With the material below, print exactly the lines between the line holding "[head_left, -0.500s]" and the line holding "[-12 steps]", inclusive. Add nothing else.

Segment Start: Dataset content

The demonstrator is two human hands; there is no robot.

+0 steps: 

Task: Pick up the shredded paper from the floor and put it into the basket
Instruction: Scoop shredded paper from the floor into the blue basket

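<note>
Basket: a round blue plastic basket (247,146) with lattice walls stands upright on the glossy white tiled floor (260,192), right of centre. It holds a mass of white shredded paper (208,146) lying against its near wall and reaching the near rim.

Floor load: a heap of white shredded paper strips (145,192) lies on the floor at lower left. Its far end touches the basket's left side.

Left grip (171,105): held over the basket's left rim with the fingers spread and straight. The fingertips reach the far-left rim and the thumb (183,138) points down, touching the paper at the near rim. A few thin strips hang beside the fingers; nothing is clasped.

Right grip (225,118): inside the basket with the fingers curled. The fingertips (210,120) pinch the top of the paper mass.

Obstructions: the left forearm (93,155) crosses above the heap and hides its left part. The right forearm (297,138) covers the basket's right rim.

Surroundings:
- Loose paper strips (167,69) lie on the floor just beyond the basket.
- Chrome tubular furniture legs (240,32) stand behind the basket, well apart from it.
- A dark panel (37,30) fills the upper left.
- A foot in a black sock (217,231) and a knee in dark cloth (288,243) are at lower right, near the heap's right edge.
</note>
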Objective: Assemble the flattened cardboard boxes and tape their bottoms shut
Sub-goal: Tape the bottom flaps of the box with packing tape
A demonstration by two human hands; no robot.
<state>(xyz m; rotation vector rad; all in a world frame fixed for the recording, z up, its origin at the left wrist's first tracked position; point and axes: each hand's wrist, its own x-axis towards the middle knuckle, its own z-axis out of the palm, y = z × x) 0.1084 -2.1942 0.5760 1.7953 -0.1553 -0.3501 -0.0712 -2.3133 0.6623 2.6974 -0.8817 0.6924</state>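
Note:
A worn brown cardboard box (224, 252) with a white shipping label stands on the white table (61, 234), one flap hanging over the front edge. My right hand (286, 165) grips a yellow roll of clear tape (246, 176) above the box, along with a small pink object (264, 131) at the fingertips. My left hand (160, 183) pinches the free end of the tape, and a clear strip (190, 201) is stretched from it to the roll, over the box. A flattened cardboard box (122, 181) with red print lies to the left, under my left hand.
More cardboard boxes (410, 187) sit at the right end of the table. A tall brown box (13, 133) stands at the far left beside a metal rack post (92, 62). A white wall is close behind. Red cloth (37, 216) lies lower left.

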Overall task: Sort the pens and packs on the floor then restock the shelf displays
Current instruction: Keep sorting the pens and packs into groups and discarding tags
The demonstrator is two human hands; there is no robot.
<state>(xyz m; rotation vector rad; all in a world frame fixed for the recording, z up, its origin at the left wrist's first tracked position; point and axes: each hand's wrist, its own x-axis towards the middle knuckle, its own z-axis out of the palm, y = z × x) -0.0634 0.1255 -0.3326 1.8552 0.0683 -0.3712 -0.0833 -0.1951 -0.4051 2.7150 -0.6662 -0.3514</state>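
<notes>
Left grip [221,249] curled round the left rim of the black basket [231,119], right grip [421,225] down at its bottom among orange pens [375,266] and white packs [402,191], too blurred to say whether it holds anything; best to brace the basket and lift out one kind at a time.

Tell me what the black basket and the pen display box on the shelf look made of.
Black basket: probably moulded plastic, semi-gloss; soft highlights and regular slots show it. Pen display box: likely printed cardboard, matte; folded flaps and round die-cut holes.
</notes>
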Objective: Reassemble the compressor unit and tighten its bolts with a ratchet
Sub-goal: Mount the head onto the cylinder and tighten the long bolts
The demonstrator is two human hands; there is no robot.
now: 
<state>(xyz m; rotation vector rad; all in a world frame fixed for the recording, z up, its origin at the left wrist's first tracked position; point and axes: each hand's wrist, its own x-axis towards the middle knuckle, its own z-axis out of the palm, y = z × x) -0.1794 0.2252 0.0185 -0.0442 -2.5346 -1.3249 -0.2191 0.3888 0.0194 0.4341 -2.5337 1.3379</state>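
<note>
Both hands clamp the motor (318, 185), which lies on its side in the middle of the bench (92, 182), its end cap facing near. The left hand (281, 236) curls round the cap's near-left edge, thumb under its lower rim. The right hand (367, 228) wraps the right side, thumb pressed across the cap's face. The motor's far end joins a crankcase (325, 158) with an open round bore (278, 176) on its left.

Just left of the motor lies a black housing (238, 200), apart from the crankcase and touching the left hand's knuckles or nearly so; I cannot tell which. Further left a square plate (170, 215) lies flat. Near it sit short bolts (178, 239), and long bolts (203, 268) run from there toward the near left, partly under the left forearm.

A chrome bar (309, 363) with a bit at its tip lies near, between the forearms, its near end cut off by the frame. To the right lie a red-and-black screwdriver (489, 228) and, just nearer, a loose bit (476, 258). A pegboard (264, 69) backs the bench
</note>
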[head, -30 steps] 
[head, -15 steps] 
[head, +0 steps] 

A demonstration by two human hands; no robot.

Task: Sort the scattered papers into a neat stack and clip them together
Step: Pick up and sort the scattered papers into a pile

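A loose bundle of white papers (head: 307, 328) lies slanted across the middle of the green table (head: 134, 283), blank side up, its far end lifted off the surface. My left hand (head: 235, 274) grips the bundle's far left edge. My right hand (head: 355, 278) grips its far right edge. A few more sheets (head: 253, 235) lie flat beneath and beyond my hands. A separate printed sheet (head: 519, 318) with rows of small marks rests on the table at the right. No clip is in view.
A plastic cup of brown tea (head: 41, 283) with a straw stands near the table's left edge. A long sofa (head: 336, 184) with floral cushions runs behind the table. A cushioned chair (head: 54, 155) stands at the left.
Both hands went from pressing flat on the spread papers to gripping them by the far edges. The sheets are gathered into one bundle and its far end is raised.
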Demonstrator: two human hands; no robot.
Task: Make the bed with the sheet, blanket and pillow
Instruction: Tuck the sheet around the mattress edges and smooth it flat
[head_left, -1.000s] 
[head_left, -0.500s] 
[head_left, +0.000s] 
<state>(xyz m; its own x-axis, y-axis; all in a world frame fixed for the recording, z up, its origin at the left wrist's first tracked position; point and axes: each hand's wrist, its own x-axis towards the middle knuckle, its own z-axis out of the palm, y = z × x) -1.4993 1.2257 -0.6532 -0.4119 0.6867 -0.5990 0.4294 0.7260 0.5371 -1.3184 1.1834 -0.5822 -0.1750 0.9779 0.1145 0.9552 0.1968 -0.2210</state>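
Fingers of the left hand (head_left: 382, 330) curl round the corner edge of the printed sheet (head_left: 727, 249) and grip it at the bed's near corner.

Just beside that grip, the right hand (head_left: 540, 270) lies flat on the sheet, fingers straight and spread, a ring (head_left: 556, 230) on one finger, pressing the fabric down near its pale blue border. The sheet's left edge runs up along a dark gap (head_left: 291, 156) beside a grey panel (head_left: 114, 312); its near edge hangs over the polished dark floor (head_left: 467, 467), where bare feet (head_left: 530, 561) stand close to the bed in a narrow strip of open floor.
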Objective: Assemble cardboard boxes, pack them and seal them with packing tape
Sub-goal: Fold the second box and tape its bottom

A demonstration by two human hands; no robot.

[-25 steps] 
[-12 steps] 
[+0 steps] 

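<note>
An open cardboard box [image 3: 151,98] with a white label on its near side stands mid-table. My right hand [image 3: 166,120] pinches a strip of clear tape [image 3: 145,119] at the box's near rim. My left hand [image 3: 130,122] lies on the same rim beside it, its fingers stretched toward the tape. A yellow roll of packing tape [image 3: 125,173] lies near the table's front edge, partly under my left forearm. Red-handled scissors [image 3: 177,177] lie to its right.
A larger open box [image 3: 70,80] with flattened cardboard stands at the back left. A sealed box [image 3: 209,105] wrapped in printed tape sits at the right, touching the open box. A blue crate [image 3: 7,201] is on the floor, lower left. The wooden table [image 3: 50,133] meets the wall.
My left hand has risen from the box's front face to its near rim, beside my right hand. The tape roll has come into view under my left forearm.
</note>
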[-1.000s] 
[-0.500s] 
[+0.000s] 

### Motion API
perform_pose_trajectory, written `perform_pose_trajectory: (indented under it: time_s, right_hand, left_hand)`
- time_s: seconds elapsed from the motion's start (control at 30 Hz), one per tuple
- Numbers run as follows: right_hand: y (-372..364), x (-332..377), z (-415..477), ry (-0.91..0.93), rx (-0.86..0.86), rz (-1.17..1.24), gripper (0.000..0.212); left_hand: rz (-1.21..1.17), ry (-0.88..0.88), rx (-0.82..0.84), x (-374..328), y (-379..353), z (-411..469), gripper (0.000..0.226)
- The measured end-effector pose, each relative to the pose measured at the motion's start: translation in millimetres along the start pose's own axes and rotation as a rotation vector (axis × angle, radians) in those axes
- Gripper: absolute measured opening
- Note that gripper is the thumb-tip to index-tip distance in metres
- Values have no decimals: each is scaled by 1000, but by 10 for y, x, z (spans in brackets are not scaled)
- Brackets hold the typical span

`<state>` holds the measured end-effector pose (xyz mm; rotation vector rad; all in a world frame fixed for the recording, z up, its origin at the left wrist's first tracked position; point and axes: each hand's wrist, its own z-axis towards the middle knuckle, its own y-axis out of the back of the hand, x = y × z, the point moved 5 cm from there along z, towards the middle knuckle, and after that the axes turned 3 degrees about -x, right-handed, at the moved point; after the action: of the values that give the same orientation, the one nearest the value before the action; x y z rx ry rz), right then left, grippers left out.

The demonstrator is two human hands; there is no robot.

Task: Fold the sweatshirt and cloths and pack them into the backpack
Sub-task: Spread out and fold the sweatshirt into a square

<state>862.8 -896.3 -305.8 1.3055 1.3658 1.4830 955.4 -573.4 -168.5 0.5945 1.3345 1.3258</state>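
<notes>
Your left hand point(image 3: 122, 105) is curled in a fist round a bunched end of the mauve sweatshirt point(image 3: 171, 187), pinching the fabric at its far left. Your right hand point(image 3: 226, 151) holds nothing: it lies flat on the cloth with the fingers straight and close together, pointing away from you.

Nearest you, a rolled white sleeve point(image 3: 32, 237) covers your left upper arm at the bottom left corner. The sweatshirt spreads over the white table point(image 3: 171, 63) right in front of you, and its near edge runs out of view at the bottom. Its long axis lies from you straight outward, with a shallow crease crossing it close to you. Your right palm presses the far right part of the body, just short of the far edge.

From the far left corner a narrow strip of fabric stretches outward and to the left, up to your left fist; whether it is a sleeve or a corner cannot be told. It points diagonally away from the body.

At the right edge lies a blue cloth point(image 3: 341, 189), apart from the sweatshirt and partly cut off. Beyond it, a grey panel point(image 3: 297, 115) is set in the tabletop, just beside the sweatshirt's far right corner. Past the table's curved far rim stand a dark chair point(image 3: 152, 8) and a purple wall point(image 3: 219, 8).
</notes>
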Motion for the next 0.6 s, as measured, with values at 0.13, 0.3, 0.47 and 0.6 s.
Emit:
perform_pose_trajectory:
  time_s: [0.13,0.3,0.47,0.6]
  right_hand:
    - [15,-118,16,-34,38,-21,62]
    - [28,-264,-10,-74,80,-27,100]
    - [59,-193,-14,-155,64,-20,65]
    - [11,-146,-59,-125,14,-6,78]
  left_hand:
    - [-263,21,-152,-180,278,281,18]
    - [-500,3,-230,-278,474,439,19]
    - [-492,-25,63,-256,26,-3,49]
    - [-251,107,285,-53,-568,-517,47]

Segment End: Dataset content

* _Answer to the exercise_
[head_left, -0.500s] 
[head_left, +0.000s] 
<state>(xyz m; its own x-axis, y-axis; all in a world frame fixed for the recording, z up, its origin at the left wrist's first tracked position; point and axes: each hand's wrist, its own x-axis towards the middle knuckle, its own z-axis out of the palm, y = z × x) -1.4993 1.2257 -0.6532 -0.4119 0.6867 -0.5990 0.4294 0.7260 0.5371 -1.3184 1.1834 -0.5822 -0.1750 0.9779 0.1145 0.9552 0.1968 -0.2210</state>
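Fingers of the left hand (head_left: 382, 330) curl round the corner edge of the printed sheet (head_left: 727, 249) and grip it at the bed's near corner.

Just beside that grip, the right hand (head_left: 540, 270) lies flat on the sheet, fingers straight and spread, a ring (head_left: 556, 230) on one finger, pressing the fabric down near its pale blue border. The sheet's left edge runs up along a dark gap (head_left: 291, 156) beside a grey panel (head_left: 114, 312); its near edge hangs over the polished dark floor (head_left: 467, 467), where bare feet (head_left: 530, 561) stand close to the bed in a narrow strip of open floor.
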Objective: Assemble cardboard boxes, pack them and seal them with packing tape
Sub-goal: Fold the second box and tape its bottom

A demonstration by two human hands; no robot.

[-25 steps] 
[-12 steps] 

Apart from this answer, nothing more is required.